Jess Reia is an assistant professor of data science at the University of Virginia, where they co-lead the Digital Technology for Democracy Lab, and a 2025 Andrew Carnegie fellow. They are also a visiting scholar at Fudan University and a non-resident fellow at the Center for Democracy & Technology. Jess works primarily on topics of technology policy, data justice, human rights, and urban governance. A policymaker by training, they have collaborated with governments for over a decade and conducted research that has been published in four languages. Jess is also a public scholar whose writing and interviews have been featured in numerous outlets, including Estadão, Le Devoir, and BBC. Before joining UVA, they were appointed Mellon postdoctoral researcher at McGill University and worked at the Center for Technology & Society at FGV Law School in Rio de Janeiro.

Melinda Sebastian previously served as a senior policy analyst with D&S’s Public Technology Leadership Collaborative (PTLC), where she worked on fostering tech policy in the public interest. That work included authoring the PTLC’s monthly “Circle Back” newsletter, leading a group of early career tech policy researchers, and highlighting sociotechnical rights-focused research practices to academic, industry, federal, local, and civil society members of the PTLC. Melinda’s research utilizes an intersectional ethical approach that focuses on structural inequalities in emergent ethical issues in media, technology, and information policy. Her areas of expertise include surveillance and privacy, AI, sociotechnical design, epistemicide, and platform governance issues including net neutrality, content moderation, and legislative approaches to automation/algorithmic decision-making. She holds a PhD in Culture, Communication, and Media from Drexel University.

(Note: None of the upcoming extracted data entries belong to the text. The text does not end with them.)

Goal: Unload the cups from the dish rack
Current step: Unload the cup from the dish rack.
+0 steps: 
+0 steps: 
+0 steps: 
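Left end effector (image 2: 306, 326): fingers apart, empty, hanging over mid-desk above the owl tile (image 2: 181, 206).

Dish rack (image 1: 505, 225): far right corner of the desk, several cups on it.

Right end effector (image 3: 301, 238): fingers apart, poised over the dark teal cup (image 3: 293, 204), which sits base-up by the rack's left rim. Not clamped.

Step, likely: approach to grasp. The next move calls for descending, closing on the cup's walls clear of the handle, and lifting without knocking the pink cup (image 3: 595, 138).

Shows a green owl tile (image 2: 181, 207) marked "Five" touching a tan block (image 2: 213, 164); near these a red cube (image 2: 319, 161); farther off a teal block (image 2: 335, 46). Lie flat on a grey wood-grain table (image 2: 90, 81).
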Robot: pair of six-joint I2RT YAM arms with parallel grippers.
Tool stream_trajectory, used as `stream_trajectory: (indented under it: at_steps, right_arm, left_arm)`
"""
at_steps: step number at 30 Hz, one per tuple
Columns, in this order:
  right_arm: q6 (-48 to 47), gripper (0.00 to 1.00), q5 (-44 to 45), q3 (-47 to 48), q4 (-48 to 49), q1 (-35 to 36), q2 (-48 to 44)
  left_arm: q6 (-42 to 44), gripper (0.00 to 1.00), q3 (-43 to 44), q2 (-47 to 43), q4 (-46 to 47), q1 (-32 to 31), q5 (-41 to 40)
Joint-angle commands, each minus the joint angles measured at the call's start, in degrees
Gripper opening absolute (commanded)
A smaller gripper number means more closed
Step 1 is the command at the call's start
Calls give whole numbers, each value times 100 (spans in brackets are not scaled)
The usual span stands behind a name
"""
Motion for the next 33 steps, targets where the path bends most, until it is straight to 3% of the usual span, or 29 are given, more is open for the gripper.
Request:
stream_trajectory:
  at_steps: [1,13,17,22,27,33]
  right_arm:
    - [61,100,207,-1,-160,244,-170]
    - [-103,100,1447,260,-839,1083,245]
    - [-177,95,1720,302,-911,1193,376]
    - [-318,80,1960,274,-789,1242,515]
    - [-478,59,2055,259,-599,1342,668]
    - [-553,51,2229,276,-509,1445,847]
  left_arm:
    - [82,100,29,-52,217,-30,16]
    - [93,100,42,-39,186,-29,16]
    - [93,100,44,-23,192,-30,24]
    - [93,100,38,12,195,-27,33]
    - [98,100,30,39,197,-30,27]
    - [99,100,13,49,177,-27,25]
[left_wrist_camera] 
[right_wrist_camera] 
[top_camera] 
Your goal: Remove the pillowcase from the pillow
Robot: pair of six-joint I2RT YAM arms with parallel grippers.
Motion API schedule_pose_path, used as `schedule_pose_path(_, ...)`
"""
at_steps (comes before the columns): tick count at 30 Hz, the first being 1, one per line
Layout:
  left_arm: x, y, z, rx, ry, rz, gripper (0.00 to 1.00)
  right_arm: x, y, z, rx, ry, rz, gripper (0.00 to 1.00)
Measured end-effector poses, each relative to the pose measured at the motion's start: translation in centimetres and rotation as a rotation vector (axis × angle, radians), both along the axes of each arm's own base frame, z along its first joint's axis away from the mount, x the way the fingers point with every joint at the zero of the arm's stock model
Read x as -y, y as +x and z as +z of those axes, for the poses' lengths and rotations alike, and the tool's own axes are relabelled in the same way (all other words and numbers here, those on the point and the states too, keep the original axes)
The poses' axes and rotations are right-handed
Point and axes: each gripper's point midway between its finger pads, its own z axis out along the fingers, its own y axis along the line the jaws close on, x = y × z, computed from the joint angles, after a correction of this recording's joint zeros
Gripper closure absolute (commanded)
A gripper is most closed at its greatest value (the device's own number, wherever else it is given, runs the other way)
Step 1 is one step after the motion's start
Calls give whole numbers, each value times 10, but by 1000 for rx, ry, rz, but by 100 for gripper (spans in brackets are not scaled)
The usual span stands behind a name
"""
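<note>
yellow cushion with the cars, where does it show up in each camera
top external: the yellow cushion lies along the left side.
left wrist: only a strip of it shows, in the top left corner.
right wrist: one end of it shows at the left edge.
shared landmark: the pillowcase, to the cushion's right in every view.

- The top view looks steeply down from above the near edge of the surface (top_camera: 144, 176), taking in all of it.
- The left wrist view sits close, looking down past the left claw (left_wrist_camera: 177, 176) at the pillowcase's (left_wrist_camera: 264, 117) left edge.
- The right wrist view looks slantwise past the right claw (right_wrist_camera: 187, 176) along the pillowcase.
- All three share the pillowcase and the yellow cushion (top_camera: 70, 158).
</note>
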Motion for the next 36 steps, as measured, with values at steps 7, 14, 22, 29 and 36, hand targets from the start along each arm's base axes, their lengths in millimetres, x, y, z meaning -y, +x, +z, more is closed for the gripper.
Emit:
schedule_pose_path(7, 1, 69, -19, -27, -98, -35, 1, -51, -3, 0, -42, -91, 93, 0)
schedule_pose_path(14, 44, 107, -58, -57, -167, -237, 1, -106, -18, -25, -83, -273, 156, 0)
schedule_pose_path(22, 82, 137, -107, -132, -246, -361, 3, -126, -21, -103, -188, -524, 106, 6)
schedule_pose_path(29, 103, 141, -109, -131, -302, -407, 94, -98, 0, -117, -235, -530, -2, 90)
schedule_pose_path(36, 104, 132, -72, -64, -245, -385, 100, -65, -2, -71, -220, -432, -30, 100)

Émile P. Torres is a moral philosopher, intellectual historian, and journalist whose work focuses on the ethics of emerging technologies — especially AI — and human extinction. They have published four books, the most recent of which is Human Extinction: A History of the Science and Ethics of Annihilation (Routledge 2024). In 2023, with Dr. Timnit Gebru, they coined the acronym “TESCREAL” to denote a constellation of ideologies that have played an integral role in launching, sustaining, and accelerating Silicon Valley’s race to build artificial general intelligence. Émile has published in a wide range of academic journals, including Synthese, Inquiry, Bioethics, Metaphilosophy, and Futures, as well as popular media outlets including The Washington Post, The New Statesman, The Los Angeles Review of Books, Bulletin of the Atomic Scientists, and Aeon. They are a contributing writer at Truthdig and, formerly, Salon. Émile earned a bachelor’s degree in philosophy, with honors, from the University of Maryland, College Park, and a MS in neuroscience from Brandeis University. In 2023, they received their PhD in philosophy from Leibniz Universität Hannover in Germany, and are currently a postdoctoral scholar at the Inamori International Center for Ethics and Excellence at Case Western Reserve University.